Bahía Magazine Destinos / ESPECIAL.- El Mezcal de pechuga es, quizás, la expresión más íntima y ceremonial de la cultura mezcalera de México. Su origen se remonta a la época colonial, cuando los maestros mezcaleros —llamados palenqueros— comenzaron a experimentar con una tercera destilación en la que introducían una pechuga cruda de guajolote, pollo o iguana suspendida dentro del alambique, junto con frutas de temporada, especias y hierbas silvestres. El resultado era una bebida de carácter distinto al mezcal de pechuga convencional: más suave, compleja y profundamente ligada al territorio.

A diferencia del mezcal tradicional, que se obtiene generalmente en una o dos destilaciones del agave cocido y fermentado, el Mezcal de pechuga requiere una tercera pasada por el alambique. En ese proceso, los vapores del destilado atraviesan la pechuga cruda —colgada con un hilo dentro del recipiente— absorben sus proteínas y grasas, y se impregnan de los aromas de las frutas y especias que acompañan la destilación. El proceso es artesanal, lento y completamente manual.
Zonas de producción

Si bien el mezcal de pechuga puede elaborarse en cualquiera de los estados con Denominación de Origen del Mezcal —Oaxaca, Guerrero, Durango, San Luis Potosí, Zacatecas, Michoacán, Puebla, Guanajuato y Tamaulipas— es en la Sierra Sur de Oaxaca, particularmente en los valles de Miahuatlán y en los Valles Centrales, donde esta variedad alcanza su mayor expresión y reconocimiento.

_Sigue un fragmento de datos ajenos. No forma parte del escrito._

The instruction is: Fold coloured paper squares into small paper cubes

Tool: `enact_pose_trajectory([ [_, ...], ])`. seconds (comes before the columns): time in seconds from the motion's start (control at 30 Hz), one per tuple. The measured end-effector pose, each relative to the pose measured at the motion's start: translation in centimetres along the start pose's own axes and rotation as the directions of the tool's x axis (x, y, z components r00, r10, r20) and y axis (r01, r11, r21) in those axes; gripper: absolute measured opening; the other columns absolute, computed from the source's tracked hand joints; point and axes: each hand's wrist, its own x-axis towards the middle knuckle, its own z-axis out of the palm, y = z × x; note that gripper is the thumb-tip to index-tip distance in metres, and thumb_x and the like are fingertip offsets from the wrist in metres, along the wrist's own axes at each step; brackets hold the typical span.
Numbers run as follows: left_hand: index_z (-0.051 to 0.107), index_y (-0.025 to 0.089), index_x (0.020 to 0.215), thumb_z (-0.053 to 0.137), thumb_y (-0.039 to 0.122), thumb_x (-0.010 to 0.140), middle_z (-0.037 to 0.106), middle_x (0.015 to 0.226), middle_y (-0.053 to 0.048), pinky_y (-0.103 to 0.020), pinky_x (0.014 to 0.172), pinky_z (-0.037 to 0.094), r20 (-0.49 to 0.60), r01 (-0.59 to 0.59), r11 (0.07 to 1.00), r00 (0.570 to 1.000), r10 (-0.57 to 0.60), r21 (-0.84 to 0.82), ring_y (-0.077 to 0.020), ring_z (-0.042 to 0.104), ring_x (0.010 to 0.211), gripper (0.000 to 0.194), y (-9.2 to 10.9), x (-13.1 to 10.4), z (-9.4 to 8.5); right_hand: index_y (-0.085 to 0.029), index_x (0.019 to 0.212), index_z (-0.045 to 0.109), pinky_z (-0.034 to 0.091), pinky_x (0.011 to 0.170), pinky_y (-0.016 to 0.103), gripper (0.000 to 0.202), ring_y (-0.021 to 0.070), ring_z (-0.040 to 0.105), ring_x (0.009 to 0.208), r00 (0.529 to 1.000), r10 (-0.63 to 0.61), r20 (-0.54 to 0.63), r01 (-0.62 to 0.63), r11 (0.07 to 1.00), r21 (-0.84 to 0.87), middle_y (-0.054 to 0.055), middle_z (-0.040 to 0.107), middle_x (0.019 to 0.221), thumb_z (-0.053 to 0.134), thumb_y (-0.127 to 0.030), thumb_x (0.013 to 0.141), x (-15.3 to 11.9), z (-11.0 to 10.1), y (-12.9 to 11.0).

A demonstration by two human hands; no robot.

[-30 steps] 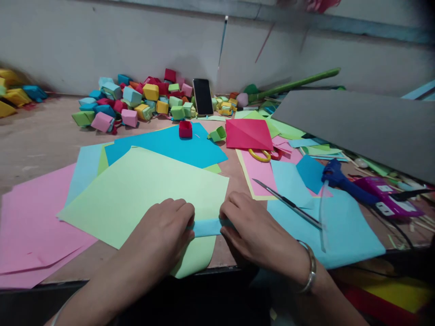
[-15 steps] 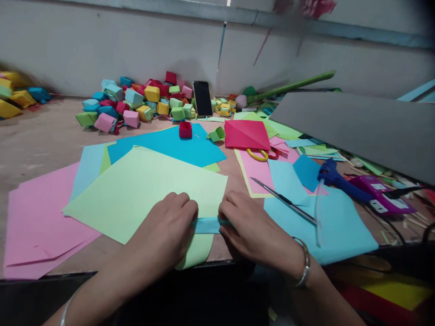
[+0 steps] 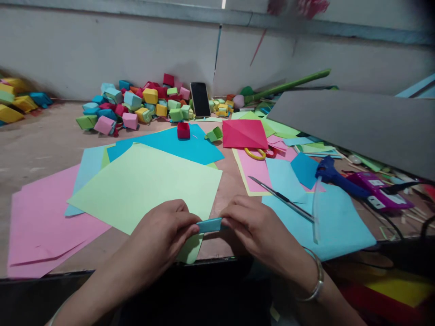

Comunidades como Yautepec, San Dionisio Ocotepec y Santa Catarina Minas son reconocidas como cuna del mezcal de pechuga de mayor tradición. Ahí, los palenques familiares conservan recetas transmitidas de generación en generación, y el agave espadín —aunque también el tobalá, el cuishe o el tepextate— es la materia prima preferida para esta elaboración única.

En Guerrero, especialmente en la región de la Montaña, también se produce un mezcal de pechuga de gran carácter, a menudo elaborado con pechuga de iguana, lo que añade una dimensión aún más local y biodiversa a la bebida.
Diferencias con el mezcal tradicional
El mezcal de pechuga se distingue del mezcal tradicional en varios puntos clave. Primero, la triple destilación le otorga una textura más sedosa y un grado alcohólico más equilibrado, generalmente entre 45° y 50°. Segundo, la incorporación de frutas de temporada —ciruela, tejocote, piña, plátano, granada— y especias como canela, clavo y anís le imprime notas aromáticas que no existen en ningún otro destilado. Tercero, la pechuga actúa como filtro natural de proteínas que suavizan el destilado y redondean el sabor.

A nivel sensorial, quien prueba un buen mezcal de pechuga percibe una complejidad que va del ahumado suave a lo frutal y especiado, con un cuerpo untuoso que lo aleja por completo de los mezcales jóvenes de una o dos destilaciones.